• **Task directions**: Starting at the top of the data and ending with the line that holds "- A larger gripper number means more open", transcribe each line exactly; include both ends.
---*---
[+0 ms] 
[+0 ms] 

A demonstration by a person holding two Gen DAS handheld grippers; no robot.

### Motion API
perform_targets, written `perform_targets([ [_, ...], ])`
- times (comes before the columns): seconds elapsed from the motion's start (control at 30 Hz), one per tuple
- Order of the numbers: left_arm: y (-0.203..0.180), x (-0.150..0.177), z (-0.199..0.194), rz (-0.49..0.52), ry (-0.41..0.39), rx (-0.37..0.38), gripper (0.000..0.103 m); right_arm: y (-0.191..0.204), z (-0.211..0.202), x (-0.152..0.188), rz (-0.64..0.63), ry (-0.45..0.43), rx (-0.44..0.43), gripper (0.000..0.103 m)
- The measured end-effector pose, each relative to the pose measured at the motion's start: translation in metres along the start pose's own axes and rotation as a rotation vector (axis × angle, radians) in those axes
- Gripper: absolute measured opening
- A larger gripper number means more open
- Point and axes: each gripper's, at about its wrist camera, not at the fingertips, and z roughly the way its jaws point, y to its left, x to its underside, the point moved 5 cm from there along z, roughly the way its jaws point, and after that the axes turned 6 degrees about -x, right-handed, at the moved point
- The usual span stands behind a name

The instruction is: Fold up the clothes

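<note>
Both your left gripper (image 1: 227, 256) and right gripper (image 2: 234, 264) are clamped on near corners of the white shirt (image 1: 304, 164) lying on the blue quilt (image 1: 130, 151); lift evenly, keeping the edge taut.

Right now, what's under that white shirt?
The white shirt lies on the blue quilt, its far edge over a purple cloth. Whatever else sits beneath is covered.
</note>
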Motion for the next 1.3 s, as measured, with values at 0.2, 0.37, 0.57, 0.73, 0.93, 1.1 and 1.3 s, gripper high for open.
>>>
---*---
• **Task result**:
[+0 ms] 
[+0 ms] 

A demonstration by a person holding two Gen DAS handheld grippers; no robot.

### Motion API
perform_targets, written `perform_targets([ [_, ...], ])`
- times (comes before the columns): seconds elapsed from the motion's start (control at 30 Hz), one per tuple
- Order of the numbers: left_arm: y (-0.203..0.180), x (-0.150..0.177), z (-0.199..0.194), rz (-0.49..0.52), ry (-0.41..0.39), rx (-0.37..0.38), gripper (0.000..0.103 m); right_arm: y (-0.191..0.204), z (-0.211..0.202), x (-0.152..0.188), rz (-0.64..0.63), ry (-0.45..0.43), rx (-0.44..0.43), gripper (0.000..0.103 m)
- The measured end-effector pose, each relative to the pose measured at the motion's start: translation in metres along the start pose's own axes and rotation as a rotation vector (axis × angle, radians) in those axes
- Gripper: absolute measured opening
- A larger gripper number means more open

There is no more to the exercise.